There is also the expectation that legalized pot would eliminate the criminal sale of marijuana. Somehow, I’m skeptical to think illegal weed from Mexico—a country so close that I can see outside my office window—is going to be forced out of the market by a product regulated, licensed, inspected and taxed by the anti-business trolls from Santa Fe.
Supposedly, if the state will just legalize recreational pot, New Mexico will suddenly have 11,000 new jobs. I live in a relatively small town, but if my math is correct, that means that my little town will suddenly have 550 people selling pot. I’m curious: Is that about 100 little neighborhood pot shops (roughly one on every other street corner), or is that going to be one big, giant super Wal-Mart-like store? Like a monster Cost-Co where I can just walk around and sample the chewables offered to me on a tray by some little old lady trying to supplement her Social Security check?
All of this sounds like that time about a dozen years ago when the state was going to legalize Indian gaming (Which is more aptly described as, “building tacky little casino wannabe bingo and slot machine parlors on every reservation”). According to the out-of-state gambling corporations fronting for the various tribes, legalization would permanently solve the state’s entire budgetary problems with enough money left over to build an unused Spaceport and an empty tourist train.
The horse racing industry took out ads that claimed that racetracks employed one out of every ten people in the state, all of whom would immediately become unemployed if people were able to play slot machines. Actually, I don’t know anybody who works in the horse racing industry. I don’t even know someone who knows someone who works with racehorses. I still don’t know where those one in ten people are hiding.
The state legalized Indian gaming. Aaaaannnd: The horses still run around the race track and the promised the tax money did not appear. I think the state may actually spend more money policing the gaming than we receive, though we went ahead and built the stupid Spaceport and the train, anyway. If the state had built the stupid tourist train so that it connected the casinos to the race tracks…. Nah, I better not joke about that, the state legislature is still in session.
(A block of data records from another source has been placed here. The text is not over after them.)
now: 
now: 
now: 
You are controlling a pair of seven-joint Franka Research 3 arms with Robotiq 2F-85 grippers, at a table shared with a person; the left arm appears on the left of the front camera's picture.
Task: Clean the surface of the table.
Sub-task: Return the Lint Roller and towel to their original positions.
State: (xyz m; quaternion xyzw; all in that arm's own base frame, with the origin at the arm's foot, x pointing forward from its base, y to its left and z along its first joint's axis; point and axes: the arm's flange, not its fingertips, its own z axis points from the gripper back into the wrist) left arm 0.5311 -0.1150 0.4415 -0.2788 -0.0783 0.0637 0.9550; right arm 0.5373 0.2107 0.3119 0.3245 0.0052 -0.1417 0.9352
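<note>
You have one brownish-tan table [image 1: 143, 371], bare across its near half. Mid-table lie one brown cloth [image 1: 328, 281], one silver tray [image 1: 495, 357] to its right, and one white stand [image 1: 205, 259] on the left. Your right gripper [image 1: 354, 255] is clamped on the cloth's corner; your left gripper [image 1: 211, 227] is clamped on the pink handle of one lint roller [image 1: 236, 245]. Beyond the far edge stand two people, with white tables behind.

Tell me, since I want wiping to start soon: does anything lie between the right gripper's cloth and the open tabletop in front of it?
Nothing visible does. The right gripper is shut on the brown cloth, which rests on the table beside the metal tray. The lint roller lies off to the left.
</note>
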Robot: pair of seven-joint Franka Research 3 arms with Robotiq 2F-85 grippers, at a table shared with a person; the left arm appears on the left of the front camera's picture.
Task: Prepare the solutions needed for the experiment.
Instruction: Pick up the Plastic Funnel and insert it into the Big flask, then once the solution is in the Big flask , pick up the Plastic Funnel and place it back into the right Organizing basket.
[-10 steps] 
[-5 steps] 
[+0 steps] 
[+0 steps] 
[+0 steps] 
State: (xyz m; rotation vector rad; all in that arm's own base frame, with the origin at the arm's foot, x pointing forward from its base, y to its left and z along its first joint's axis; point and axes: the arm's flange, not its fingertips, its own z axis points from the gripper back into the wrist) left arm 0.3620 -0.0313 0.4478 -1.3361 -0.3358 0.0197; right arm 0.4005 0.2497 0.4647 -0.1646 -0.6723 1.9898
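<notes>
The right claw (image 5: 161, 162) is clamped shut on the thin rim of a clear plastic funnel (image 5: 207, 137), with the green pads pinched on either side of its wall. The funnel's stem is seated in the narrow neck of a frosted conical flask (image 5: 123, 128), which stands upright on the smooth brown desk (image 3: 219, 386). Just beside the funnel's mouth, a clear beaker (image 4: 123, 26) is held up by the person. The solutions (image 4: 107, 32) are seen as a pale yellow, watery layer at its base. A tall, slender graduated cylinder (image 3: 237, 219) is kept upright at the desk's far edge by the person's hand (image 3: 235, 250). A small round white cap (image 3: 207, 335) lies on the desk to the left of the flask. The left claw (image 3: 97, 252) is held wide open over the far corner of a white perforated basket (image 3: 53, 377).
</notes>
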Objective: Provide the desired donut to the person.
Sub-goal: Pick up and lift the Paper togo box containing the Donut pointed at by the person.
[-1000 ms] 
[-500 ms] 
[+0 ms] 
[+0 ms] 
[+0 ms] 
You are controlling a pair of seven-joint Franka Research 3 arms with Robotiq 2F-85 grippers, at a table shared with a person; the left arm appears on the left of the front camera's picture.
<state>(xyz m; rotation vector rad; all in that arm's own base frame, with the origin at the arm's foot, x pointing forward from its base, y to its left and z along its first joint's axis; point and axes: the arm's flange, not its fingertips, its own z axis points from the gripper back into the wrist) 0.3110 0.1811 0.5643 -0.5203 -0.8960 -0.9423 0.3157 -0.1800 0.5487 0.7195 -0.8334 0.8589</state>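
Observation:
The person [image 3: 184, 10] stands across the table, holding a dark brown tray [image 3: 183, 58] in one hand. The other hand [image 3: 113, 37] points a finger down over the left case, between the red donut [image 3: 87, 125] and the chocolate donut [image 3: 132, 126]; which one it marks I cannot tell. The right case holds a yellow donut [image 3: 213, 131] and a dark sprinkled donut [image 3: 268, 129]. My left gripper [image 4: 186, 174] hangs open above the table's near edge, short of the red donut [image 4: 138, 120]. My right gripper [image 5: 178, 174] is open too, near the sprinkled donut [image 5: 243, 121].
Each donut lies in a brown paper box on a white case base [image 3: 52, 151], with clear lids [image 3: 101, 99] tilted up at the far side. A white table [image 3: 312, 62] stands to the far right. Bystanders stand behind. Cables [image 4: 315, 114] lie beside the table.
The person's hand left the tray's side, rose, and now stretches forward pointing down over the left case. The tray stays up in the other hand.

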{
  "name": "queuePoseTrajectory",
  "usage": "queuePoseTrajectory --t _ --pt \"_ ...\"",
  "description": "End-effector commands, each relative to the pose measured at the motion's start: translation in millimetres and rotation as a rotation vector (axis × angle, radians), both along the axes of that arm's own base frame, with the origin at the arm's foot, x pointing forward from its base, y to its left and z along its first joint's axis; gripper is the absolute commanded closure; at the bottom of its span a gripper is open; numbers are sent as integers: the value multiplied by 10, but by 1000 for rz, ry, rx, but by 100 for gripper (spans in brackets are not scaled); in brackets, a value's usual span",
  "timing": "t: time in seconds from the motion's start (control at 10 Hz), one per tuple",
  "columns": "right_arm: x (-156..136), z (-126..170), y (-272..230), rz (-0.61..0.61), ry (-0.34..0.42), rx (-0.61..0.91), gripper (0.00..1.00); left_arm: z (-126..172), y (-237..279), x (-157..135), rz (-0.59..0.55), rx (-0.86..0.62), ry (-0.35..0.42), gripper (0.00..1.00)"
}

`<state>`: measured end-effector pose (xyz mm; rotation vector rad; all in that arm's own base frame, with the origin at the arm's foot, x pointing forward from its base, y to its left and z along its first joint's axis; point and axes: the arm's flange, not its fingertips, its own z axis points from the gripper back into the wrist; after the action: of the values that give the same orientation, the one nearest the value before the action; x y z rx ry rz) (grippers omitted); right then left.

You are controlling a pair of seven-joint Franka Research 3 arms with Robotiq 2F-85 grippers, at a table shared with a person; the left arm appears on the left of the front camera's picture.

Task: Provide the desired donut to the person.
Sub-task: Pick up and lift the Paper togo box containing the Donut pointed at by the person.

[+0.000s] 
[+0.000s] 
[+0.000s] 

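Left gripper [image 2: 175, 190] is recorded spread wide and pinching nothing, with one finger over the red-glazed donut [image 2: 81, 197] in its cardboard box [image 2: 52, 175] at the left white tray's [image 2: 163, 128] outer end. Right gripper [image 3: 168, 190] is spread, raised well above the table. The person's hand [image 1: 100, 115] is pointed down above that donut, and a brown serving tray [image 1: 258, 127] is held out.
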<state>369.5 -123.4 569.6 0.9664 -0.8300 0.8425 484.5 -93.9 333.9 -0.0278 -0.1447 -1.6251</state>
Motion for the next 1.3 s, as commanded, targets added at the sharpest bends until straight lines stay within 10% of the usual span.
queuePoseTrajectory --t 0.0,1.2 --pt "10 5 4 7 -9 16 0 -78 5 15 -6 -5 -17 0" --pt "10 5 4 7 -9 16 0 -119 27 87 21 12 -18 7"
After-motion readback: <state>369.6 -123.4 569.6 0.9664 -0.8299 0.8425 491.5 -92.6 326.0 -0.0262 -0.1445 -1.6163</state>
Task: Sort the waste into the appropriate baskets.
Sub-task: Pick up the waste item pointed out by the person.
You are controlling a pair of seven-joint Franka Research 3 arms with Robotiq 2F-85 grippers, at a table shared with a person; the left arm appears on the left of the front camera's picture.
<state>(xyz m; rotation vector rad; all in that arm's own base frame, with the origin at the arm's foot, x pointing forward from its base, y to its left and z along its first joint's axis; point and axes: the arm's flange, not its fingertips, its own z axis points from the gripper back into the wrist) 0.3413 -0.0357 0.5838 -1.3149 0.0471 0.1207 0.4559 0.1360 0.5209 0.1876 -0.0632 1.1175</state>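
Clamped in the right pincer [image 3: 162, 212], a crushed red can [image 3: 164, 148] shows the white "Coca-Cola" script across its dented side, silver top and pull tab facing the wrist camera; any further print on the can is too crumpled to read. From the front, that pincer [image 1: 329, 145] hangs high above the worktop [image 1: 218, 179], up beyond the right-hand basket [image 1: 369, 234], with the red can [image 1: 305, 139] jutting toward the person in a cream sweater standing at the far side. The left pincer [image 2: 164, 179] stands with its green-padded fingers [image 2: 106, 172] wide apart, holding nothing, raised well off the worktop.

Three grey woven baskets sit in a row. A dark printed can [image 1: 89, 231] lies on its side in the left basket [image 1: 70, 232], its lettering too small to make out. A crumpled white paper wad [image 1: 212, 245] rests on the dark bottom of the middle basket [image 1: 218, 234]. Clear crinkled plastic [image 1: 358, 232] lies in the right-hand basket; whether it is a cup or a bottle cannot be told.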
Then, there was the time that, if the state would only authorize a state lottery, it would provide so much revenue that the state could give every college student in the state a scholarship to cover tuition. Now we have a state lottery, and the state allocates a measly 30% of the proceeds towards education. Maybe the rest goes to cover the million dollars a month the stupid train loses. (Which is a real bargain compared to the tab for the empty Spaceport.)
I hope you have noticed a couple of trends here. First, the state keeps looking for an easy fix, since we know that actually expanding the state’s economy, creating jobs, and collecting taxes would violate the unofficial state motto: We’ll try anything but hard work.
Second, the state prefers to pass so-called ‘sin taxes’ that are primarily paid by people in the lowest economic strata of the state. We have liquor taxes, lottery tickets, cigarette taxes, and casino taxes, and now we want to pass a marijuana tax? All of these are incredibly regressive taxes for a state that prides itself on being so progressive.
All of these taxes are aimed at products used primarily by the poor, the uneducated, and (at least traditionally) minorities. We may be a state crammed full of schizophrenic hypocrites, but we be woke.
In reality, the state lives and dies on the price of oil and gas, which provides one-third of the state government’s annual income. We hate oil and gas, we despise fossil fuels, but we love the money. The state pretends to be oh so progressive, but would secretly sell blood by the pint from the last surviving unicorn.
Note: Dear state legislature, I’m kidding. There are no unicorns. The last one was eaten by a wild jackalope.